I originally had right lobe removed Aug 2010 which came back PTC 0.6cm. Surgeon said because it was little there was no need for left lobe to be removed. So from there, I was checked every six months for any problems with left lobe - ultrasound and CT. January 2013, nodules detected in left lobe. Had iodine uptake test, came back ok. May 2013, I insisted my endo send me to a ENT. First visit he did ultrasound and FNA, which came back undetermined. I had the left lobe and 2 lymph nodes on right side removed on June 20th. Below is pathology report.

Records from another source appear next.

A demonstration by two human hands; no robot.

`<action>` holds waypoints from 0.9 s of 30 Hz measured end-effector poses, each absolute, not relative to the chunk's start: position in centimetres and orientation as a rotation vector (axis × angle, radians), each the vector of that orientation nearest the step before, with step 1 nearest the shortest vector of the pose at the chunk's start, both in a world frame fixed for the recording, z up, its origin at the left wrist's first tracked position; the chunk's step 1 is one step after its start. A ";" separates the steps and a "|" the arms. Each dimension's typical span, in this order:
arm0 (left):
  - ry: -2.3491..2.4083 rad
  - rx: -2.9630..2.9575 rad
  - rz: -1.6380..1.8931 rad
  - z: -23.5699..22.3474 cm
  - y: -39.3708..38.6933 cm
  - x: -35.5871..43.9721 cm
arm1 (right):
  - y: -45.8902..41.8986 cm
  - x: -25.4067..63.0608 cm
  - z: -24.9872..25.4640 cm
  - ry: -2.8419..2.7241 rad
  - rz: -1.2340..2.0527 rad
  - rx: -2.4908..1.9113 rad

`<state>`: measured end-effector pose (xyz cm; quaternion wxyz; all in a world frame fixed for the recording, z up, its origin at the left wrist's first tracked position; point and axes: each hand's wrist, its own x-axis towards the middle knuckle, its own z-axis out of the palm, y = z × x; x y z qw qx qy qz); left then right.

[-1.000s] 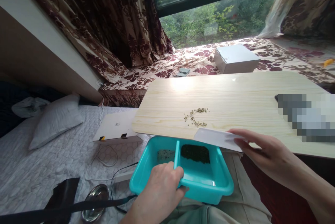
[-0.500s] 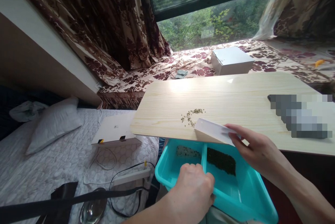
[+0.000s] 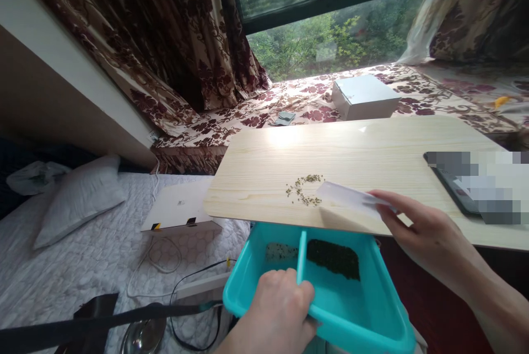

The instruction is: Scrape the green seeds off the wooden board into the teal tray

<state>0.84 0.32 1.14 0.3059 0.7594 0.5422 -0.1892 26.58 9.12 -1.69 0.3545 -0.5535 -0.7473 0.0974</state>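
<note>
My left hand [image 3: 283, 304] is closed over the near rim of a turquoise two-compartment bin [image 3: 359, 337], by its divider. A pale layer speckled with dark bits [image 3: 281, 252] lies in the bin's left compartment. Dark green grains [image 3: 334, 258] cover part of the right one. Between thumb and fingers, my right hand [image 3: 417, 227] pinches a thin white card [image 3: 347, 195], tilted low over the tabletop. Just left of the card's tip, small greenish seeds [image 3: 303, 188] are scattered on the light wooden table [image 3: 372, 150]. The bin sits below the table's near edge.
A phone-like dark device [image 3: 450, 183], partly blurred out, lies on the table's right. Behind the table, a white box [image 3: 366, 95] rests on the window ledge. To the left are a bed with a flat white box [image 3: 177, 205], cables, a black strap [image 3: 103, 321] and a metal bowl [image 3: 144, 334].
The bin and my left hand have shifted left and slightly down. My right hand and the card have moved a little right, away from the seeds.
</note>
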 end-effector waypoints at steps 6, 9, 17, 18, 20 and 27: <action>1.593 1.938 -0.473 0.5 -0.4 -1.4 | 10.7 26.8 -2.2 -1.961 0.275 -1.446; 1.635 1.903 -0.483 0.4 -0.4 -1.8 | 10.6 26.3 -2.1 -1.966 0.298 -1.440; 1.644 1.926 -0.447 -0.2 -0.4 -2.3 | 9.7 26.2 -1.5 -1.970 0.341 -1.424; 1.644 1.934 -0.436 -0.3 -0.5 -2.3 | 9.6 26.3 -1.5 -1.966 0.327 -1.429; 1.648 1.945 -0.417 -0.3 -0.6 -2.4 | 9.5 26.4 -1.4 -1.976 0.322 -1.435; 1.649 1.934 -0.433 0.0 -0.5 -2.3 | 9.1 26.8 -1.4 -2.001 0.358 -1.390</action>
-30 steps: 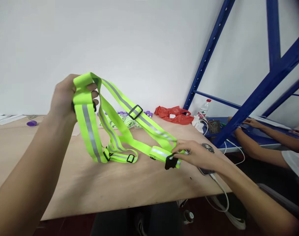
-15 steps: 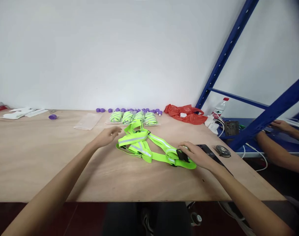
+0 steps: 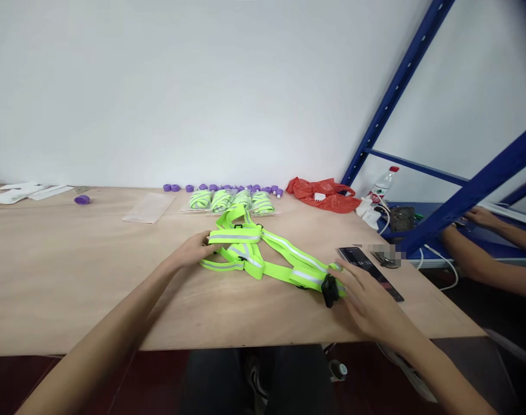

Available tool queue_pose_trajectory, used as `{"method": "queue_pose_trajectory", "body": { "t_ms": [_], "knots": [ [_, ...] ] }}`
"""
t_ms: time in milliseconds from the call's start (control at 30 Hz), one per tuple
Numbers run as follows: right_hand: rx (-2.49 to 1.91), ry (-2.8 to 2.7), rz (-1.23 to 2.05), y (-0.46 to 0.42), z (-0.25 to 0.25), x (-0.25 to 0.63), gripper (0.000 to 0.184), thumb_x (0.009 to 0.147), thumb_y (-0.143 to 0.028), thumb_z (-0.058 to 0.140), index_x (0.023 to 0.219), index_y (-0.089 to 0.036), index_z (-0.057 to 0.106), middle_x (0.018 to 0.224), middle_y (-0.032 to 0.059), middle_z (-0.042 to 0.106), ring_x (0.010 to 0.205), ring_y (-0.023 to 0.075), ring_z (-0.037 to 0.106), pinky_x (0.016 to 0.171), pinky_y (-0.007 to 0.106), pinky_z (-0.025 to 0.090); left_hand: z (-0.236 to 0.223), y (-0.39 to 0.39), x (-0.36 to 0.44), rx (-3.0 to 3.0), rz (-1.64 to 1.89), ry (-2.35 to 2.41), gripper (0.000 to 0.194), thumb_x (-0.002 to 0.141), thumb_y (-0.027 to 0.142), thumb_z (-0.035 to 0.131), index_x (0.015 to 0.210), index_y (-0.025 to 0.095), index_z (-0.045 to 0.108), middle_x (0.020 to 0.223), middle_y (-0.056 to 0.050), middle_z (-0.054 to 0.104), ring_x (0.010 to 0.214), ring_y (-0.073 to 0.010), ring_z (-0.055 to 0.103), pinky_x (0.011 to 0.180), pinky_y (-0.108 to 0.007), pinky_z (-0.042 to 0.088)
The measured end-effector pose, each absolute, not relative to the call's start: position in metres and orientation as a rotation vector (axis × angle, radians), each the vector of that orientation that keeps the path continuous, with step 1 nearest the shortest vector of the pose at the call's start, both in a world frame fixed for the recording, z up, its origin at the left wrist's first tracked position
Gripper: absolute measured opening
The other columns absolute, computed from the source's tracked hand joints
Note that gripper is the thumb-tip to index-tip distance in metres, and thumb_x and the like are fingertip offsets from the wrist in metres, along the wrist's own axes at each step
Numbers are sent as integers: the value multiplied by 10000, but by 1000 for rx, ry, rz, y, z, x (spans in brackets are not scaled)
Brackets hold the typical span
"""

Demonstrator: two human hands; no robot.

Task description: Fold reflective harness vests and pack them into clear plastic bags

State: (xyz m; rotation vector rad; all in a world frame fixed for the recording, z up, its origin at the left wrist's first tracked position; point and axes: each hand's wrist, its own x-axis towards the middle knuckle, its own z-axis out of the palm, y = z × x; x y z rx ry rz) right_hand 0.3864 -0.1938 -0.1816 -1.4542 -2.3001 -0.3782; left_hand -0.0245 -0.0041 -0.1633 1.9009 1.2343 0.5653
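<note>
On the wooden table [image 3: 72,288], near its front edge, I log one neon-yellow reflective strap harness [image 3: 263,253] lying flat, spread out in loops with grey reflective stripes. One black buckle [image 3: 330,290] sits at the harness's right end. My left hand [image 3: 194,251] rests at the harness's left end, fingers curled onto the strap there; whether they pinch it or only press it down, I cannot tell. My right hand [image 3: 367,300] lies just right of the harness, fingers spread and flat, fingertips touching the buckle end; it does not close on anything that I can see.

Count, taken from the harness outward: behind it, four folded yellow bundles [image 3: 230,200] in a row, apparently bagged. Behind those, a line of small purple caps [image 3: 220,187]; roughly ten, but several are hidden by the bundles, so no firm count. One more purple cap [image 3: 82,199] stands well left of the harness. One clear plastic bag [image 3: 148,207] lies behind and left of it. One red plastic bag [image 3: 323,194] lies behind and right. One phone [image 3: 369,271] lies just right of the harness, beside my right hand. One water bottle [image 3: 382,184] stands farther right, by the blue rack [image 3: 462,196].

A small object past the phone is blurred out. White sheets at the far left are cut off by the frame. Another person's two forearms [image 3: 483,259] show at the right edge, hands partly behind the rack.
</note>
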Motion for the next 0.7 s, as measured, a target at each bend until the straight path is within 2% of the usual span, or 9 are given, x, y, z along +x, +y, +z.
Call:
{"method": "queue_pose_trajectory", "body": {
  "t_ms": [67, 100, 233, 367, 500, 600, 700],
  "knots": [
    [-1450, -2442, -409, -192, -185, 386, 613, 885, -52, 395, 1472, -223, 437, 1471, 122, 492, 1350, 308, 471, 1032, 483, 483, -164, 0, -25, 1925, 548, 1244, 487, 819, 551, 571, 1122, 192, 699, 1158, -68, 736, 1041, -299, 700, 887, -366, 563],
    [-1453, -2493, -406, -190, -186, 386, 606, 889, -57, 400, 1468, -227, 452, 1454, 115, 518, 1334, 312, 485, 1032, 495, 480, -165, 2, -26, 1935, 542, 1260, 467, 822, 536, 558, 1108, 198, 705, 1163, -64, 735, 1052, -300, 697, 901, -367, 559],
    [-1543, -2543, -232, -179, -179, 381, 430, 934, -190, 482, 1351, -223, 582, 1319, 118, 620, 1187, 316, 577, 1001, 516, 486, -167, 7, -28, 1956, 535, 1322, 467, 783, 473, 590, 1170, 232, 688, 1211, -44, 719, 1091, -303, 686, 925, -364, 552],
    [-1628, -2425, 187, -170, -164, 377, 391, 911, -328, 592, 1285, -214, 604, 1287, 125, 622, 1198, 302, 570, 1013, 463, 476, -166, 7, -27, 1930, 553, 1367, 476, 759, 478, 631, 1167, 238, 675, 1193, -46, 720, 1073, -308, 694, 897, -368, 571],
    [-1693, -2305, 495, -158, -153, 378, 498, 853, -391, 656, 1311, -209, 587, 1278, 130, 615, 1191, 317, 568, 1009, 446, 460, -164, 2, -32, 1859, 641, 1459, 509, 734, 502, 663, 1128, 180, 646, 1168, -115, 710, 1106, -352, 667, 922, -436, 563],
    [-1732, -2332, 639, -148, -148, 376, 470, 765, -390, 722, 1201, -223, 663, 1173, 114, 644, 1129, 331, 586, 984, 445, 461, -160, -5, -42, 1740, 731, 1403, 521, 772, 517, 632, 1178, 192, 594, 1197, -112, 692, 1063, -321, 688, 865, -431, 594],
    [-1762, -2322, 706, -143, -144, 373, 512, 643, -386, 804, 1114, -236, 671, 1135, 89, 646, 1093, 332, 592, 946, 425, 482, -154, -10, -57, 1317, 886, 1241, 472, 760, 505, 661, 1106, 189, 606, 1055, -106, 725, 930, -297, 723, 776, -420, 625]
  ]
}}
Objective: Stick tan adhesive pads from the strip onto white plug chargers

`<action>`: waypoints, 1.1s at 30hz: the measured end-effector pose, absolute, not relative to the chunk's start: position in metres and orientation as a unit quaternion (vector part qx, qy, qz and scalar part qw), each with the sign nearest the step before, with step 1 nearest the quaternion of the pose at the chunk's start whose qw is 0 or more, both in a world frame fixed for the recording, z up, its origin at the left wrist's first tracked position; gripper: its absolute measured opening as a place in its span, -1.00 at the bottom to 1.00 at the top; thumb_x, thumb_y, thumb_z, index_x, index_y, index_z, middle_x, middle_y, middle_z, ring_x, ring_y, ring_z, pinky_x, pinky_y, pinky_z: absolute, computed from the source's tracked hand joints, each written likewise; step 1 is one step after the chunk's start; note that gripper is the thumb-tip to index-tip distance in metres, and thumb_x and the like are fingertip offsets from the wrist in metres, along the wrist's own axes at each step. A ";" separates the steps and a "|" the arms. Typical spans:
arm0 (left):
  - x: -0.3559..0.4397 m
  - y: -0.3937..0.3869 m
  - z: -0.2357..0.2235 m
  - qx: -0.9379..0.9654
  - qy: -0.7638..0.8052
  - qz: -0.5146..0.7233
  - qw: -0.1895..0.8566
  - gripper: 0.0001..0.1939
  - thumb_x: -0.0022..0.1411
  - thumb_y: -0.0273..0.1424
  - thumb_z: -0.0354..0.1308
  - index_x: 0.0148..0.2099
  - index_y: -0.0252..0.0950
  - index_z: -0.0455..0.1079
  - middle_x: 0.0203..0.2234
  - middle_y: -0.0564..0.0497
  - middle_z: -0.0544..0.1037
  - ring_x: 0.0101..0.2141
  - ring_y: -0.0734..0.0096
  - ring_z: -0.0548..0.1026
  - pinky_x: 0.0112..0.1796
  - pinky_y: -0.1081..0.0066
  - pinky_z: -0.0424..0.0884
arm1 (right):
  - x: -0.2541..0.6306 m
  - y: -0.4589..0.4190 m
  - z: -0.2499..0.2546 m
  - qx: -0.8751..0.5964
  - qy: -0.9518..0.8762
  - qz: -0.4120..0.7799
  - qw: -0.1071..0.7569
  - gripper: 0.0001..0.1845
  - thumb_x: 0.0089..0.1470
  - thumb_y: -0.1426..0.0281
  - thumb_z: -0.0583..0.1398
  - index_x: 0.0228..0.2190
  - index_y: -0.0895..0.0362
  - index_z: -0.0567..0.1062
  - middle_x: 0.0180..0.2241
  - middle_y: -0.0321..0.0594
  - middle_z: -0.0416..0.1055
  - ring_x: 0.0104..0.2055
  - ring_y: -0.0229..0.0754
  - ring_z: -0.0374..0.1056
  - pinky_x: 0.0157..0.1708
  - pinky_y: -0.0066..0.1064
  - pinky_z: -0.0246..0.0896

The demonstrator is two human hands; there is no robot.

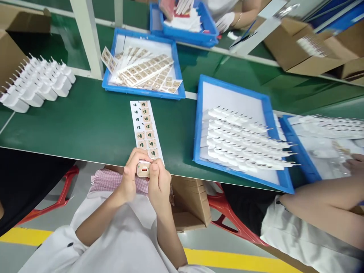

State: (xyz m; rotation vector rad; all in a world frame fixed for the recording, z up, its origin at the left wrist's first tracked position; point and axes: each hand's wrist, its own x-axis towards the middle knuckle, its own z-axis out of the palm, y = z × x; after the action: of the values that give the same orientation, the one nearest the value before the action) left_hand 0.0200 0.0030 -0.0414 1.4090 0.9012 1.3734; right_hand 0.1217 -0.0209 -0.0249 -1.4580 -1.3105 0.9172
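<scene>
Charger between left hand and right hand, at the table's near edge, bare green leftward.

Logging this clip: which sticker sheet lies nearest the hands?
The sticker sheet alone on the green table, its near end by the left hand and right hand; the others lie heaped in the blue tray.

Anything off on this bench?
Sticker sheets lie jumbled in the upper-left blue tray, one poking over its left rim, unlike the neat charger rows nearby. No spill or damage visible.
</scene>
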 end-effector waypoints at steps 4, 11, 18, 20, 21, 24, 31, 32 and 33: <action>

THYROID GLAND -LEFT LOBE LOBECTOMY
-PAPILLARY CARCINOMA
TUMOR SIZES: .7 and .4 CM 
EXTENT OF TUMOR: MINIMAL EXTENSION INTO EXTRATHYROIDAL TISSUE.
LYMPHOVASCULAR INAVSION: NOT IDENTIFIED
MARGINS: FREE OFTUMOR
HASHIMOTOS THYROIDITIS

COMMENT: There are at least two separate papillary carcinomas identified in the LOBECTOMY specimen. The .7 cm tumor is a conventional papillary carcinoma. The .4 cm tumor is a follicular variant of papillary carcinoma. There is minimal extrathyroidal extension exhibited by larger tumor. The pathological stage (AJCC) is pT3 pN0.

I start the low iodine diet on Monday to begin the process of killing any thyroid tissue that is left. I'm a little worried about the larger tumor having spread but am beyond blessed there was NO lymph node involvement. Endo saysi need a scan to see if I have cancer anywhere else.....

Apparently I will spend 2 nights in hospital then come home. Any suggestions/tips from anyone that has gone through this?

Any help explaining the staging of the tumors?

I honestly wished I would have insisted they remove left lobe 3 years ago but I trusted the dr. I would recommend to ANYONE that has cancer in one lobe to immediately remove the other side.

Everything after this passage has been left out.